Zheng Xiaosong (; September 1959 – 20 October 2018) was a Chinese politician and diplomat. He was Director of the Macau Liaison Office, a ministerial-level position, until he fell to his death from his residence in October 2018. He formerly served as Deputy Director of the International Liaison Department of the Chinese Communist Party, Vice Governor of Fujian Province, and secretary-general of the Fujian Provincial Committee of the Chinese Communist Party (CCP).

Zheng was a member of the 19th Central Committee of the Chinese Communist Party and a delegate to the 13th National People's Congress.

Life and career 
Zheng was born in September 1959 in Beijing, China.
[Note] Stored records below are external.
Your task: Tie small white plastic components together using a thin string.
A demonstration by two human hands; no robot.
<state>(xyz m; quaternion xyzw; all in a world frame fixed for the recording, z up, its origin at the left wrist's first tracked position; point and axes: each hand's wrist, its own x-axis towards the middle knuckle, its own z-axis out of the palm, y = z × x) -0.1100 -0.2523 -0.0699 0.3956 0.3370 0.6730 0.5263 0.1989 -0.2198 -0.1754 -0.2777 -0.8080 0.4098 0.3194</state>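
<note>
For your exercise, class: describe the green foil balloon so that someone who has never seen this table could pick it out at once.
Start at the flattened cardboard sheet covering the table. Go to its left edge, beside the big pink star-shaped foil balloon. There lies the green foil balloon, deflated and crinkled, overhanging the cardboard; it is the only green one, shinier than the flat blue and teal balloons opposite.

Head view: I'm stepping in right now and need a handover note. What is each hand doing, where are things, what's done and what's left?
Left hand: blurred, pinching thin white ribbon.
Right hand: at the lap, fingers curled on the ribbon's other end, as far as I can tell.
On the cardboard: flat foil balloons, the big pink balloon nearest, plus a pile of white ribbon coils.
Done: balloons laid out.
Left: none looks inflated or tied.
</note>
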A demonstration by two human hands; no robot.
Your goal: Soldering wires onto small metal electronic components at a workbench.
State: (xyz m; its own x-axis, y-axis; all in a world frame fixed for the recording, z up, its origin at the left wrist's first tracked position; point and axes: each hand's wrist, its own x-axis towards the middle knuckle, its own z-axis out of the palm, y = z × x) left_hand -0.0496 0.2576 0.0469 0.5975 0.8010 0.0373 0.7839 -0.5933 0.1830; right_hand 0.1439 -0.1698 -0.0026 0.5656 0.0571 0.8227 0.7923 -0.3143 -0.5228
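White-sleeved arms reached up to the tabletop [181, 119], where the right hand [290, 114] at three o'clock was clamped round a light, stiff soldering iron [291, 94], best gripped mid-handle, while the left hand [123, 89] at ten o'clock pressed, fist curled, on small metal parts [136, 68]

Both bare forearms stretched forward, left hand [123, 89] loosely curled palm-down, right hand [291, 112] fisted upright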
He graduated from the University of Oslo with a degree in Norwegian language and received diplomatic training at the University of Oxford from 1996 to 1997.

For most of his career Zheng served in diplomatic and international finance positions, including first-grade secretary of the Western Europe Bureau of the Chinese Ministry of Foreign Affairs, Director of the International Department of the Chinese Ministry of Finance, Assistant Finance Minister, and Chinese Executive Director of the Asian Development Bank.

Zheng was promoted to major political posts after Party General Secretary Xi Jinping came to power in 2012. He was appointed Vice Governor of Fujian Province in July 2013, and later became a member of the standing committee and secretary-general of the Fujian Provincial Committee of the Chinese Communist Party (CCP).

In 2016, Zheng was transferred back to Beijing to serve as Deputy Director of the International Liaison Department of the Chinese Communist Party. A month before the 19th National Congress of the Chinese Communist Party (CCP), he was promoted to Director of the Macau Liaison Office, a ministerial-level position in charge of relations between the central government and the Macau Special Administrative Region. He was elected as a member of the 19th Central Committee of the CCP.

Death 
On 20 October 2018, Zheng died in Macau after falling from a tall building where he lived. He was 59. The Hong Kong and Macau Affairs Office in Beijing issued a statement saying that he had suffered from depression, with the implication that he had committed suicide. On Chinese social media many expressed concern and sadness about his depression, but others noted that at least 7 other Chinese officials have fallen from buildings this year, with one injured and at least 6 dead. Although there is no evidence that Zheng was suspected of corruption, in recent years hundreds of mid-level Chinese officials accused of corruption have died, reportedly by suicide, although observers have doubted such accounts.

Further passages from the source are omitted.